The Montana high court upheld the trial judge's grant of summary judgment in favor of the practice group and reasoned that in the context of the partnership agreement, which only used the phrase in question once and did not make distinctions between physicians and psychologists, the phrase unambiguously applied to psychologists and that as a result, the payment reduction should apply to the three plaintiffs in the case. Although the parties could have referred to in their partnership agreement a technical definition of the term "practice of medicine" that was provided by statute in Montana, they chose not to. Accordingly, the phrase in question needed to be understood in its ordinary and popular sense rather than in its technical sense. The court concluded that "[t]he ordinary and common usage of the term 'practice of medicine' is thus broad enough to include the practice of medicine".

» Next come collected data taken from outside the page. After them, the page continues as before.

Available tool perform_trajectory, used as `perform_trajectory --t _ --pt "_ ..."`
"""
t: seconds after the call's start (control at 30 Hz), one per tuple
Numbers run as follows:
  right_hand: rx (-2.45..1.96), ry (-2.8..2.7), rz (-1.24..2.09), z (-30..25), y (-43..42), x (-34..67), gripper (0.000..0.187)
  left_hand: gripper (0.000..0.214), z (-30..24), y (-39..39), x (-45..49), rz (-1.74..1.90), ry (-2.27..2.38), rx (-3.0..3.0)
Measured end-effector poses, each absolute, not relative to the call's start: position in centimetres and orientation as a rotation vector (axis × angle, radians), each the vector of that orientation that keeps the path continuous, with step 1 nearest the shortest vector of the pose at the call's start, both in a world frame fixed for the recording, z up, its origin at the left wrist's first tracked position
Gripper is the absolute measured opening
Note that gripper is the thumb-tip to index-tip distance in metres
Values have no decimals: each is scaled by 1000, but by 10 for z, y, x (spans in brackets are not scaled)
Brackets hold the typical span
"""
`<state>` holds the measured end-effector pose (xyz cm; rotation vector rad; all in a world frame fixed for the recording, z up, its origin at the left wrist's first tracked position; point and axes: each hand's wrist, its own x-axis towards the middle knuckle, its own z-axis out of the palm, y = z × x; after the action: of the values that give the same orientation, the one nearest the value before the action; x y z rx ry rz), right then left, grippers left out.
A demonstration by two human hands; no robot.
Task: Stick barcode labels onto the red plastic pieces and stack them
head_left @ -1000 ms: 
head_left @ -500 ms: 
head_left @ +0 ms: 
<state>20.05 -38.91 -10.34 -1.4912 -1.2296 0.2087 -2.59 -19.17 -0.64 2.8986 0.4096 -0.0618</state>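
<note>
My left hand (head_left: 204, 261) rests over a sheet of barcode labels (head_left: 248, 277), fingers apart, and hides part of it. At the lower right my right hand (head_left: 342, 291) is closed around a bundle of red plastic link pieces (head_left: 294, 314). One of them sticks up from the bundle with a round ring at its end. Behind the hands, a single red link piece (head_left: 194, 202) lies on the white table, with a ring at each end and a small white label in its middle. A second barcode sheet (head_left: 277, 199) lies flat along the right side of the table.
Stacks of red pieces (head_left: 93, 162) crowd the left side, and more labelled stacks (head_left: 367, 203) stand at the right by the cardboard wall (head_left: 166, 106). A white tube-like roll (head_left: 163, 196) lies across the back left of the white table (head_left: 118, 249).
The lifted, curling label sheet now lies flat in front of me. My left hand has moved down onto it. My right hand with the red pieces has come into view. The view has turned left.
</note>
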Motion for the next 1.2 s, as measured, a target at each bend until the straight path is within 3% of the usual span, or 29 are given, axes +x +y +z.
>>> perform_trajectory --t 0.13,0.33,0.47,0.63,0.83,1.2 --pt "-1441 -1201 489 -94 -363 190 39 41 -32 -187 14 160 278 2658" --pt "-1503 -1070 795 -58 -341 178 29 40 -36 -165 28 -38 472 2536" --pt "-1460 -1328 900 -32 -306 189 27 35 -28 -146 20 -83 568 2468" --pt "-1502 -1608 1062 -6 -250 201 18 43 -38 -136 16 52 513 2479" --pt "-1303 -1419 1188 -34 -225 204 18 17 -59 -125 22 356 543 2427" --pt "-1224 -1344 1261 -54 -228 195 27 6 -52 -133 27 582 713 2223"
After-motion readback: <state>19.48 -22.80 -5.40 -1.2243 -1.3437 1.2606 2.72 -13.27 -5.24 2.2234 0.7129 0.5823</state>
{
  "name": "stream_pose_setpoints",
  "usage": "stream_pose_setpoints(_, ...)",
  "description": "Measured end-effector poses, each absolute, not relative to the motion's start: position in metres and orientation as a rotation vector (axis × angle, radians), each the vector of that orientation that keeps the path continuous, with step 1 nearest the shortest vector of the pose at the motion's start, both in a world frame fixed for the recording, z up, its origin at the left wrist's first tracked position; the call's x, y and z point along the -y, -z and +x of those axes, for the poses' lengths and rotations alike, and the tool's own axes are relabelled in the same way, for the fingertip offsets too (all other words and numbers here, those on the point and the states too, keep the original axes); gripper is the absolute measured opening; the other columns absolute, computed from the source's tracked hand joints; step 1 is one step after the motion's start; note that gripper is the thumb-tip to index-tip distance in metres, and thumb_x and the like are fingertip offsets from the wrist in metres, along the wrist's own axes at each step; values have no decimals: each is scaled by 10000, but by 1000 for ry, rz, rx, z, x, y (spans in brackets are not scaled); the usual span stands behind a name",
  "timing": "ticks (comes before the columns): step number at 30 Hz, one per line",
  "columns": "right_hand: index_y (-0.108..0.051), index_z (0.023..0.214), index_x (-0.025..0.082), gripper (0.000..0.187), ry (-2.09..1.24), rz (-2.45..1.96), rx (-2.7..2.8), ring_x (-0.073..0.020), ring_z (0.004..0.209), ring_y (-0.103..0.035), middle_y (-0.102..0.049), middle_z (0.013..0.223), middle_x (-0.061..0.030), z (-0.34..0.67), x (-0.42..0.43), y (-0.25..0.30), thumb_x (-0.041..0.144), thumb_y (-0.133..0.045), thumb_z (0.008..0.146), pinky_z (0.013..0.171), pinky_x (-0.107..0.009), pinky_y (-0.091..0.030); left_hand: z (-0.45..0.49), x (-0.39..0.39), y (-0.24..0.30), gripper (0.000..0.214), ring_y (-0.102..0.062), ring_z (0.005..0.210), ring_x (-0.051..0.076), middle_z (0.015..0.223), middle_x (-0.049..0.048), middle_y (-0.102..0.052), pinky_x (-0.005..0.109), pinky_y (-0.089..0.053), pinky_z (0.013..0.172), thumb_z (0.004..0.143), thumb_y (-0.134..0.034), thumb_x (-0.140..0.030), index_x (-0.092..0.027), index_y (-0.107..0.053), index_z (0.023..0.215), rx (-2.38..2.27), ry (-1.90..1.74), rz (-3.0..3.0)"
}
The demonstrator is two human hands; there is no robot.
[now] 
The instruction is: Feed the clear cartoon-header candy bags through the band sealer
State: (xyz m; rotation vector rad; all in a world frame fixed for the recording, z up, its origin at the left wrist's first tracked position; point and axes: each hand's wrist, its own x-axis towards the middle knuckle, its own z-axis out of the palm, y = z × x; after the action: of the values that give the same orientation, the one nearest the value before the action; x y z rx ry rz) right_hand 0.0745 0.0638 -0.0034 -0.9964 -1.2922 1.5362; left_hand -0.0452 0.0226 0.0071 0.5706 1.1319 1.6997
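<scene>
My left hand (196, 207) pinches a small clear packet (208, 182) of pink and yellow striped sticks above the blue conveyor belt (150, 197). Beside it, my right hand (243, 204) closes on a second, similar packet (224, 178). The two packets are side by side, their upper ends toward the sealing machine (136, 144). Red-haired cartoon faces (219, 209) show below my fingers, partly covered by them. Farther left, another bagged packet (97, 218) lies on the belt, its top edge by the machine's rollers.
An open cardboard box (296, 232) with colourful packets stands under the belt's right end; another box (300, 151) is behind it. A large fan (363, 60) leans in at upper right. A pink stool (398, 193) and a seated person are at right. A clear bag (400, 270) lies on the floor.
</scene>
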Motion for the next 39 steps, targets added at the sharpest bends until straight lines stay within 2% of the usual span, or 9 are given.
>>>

These two cases indicate that care should be taken in drafting agreements with physicians and other service providers. In the Totonelly case, the parties to the physician's employment agreement included provisions that not only required the physician to work full time not less than a specified number of hours per week, but that also specifically addressed moonlighting for third parties during the term of the agreement. Even though a dispute arose after termination of the physician's employment, these specifically negotiated and carefully drafted provisions enabled the District Court to grant summary judgment in favor of the terminating employer GMED without a lengthy and expensive trial on the merits of the case. By contrast, in the partnership agreement that was construed by the Montana Supreme Court, there was no distinction between physicians and psychologists, a fact relied upon by the court in reaching its decision that the parties did not intend to distinguish between the two sets of healthcare professionals. If care had been taken in drafting the partnership agreement for this multipractice specialty group that took into account the diverse practices of the existing and potential new members of the practice, perhaps litigation by the departing psychologists could have been avoided.